- Tarva Chapel
- 63°49′06″N 9°25′50″E﻿ / ﻿63.81844399°N 9.43048864°E
- Location: Ørland Municipality, Trøndelag
- Country: Norway
- Denomination: Church of Norway
- Churchmanship: Evangelical Lutheran

History
- Status: Chapel
- Founded: 1972
- Consecrated: 8 Oct 1972

Architecture
- Functional status: Active
- Architectural type: Long church
- Completed: 1972 (54 years ago)

Specifications
- Capacity: 55
- Materials: Wood

Administration
- Diocese: Nidaros bispedømme
- Deanery: Fosen prosti
- Parish: Nes

= Tarva Chapel =

Church in Trøndelag, Norway

Tarva Chapel (Tarva kapell) is a chapel in Ørland Municipality in Trøndelag county, Norway. It is located at Nordbuen on the island of Husøya, the largest of the Tarva. It is an annex chapel in the Nes parish which is part of the Fosen prosti (deanery) in the Diocese of Nidaros. The small, brown, wooden church was built in a long church style in 1972 by the people on the island.

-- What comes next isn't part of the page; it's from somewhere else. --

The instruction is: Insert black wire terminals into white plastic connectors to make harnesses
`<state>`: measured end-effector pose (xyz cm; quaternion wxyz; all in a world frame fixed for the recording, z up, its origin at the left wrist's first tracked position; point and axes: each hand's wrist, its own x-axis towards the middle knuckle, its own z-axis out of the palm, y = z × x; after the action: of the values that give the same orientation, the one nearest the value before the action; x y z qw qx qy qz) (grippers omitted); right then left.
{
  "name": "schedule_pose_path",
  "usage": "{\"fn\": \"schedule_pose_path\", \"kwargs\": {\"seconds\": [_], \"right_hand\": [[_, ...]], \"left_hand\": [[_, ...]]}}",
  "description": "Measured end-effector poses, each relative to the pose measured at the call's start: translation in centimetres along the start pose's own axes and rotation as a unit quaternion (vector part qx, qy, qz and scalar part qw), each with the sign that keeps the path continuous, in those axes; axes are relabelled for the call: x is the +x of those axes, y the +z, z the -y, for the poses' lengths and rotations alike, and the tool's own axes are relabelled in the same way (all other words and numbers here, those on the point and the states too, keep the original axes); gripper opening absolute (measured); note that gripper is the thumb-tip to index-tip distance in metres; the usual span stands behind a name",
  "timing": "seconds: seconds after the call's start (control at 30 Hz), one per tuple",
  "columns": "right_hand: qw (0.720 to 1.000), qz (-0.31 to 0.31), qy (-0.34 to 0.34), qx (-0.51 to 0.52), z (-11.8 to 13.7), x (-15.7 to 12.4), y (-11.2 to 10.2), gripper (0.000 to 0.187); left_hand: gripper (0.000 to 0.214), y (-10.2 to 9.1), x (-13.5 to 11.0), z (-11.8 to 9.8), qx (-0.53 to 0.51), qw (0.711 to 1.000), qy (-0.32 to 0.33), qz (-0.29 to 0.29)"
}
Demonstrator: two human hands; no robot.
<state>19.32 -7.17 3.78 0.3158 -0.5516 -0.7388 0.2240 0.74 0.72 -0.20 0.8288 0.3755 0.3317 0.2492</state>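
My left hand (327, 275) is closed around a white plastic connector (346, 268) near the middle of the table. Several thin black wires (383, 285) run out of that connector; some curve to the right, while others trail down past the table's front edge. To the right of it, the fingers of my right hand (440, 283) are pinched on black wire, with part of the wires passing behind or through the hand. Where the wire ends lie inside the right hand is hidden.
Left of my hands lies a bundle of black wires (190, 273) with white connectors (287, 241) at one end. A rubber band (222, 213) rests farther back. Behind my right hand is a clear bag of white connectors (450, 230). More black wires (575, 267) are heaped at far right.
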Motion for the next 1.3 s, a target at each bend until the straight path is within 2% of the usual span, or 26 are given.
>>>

The church seats about 55 people.

==History==
The chapel was built on the site of the island's cemetery which was opened in 1921. The new chapel was completed in 1972 and consecrated on 8 October 1972. The altarpiece has a picture painted by Sigvald A. Pettersen in 1972 with a motif from the stable in Bethlehem.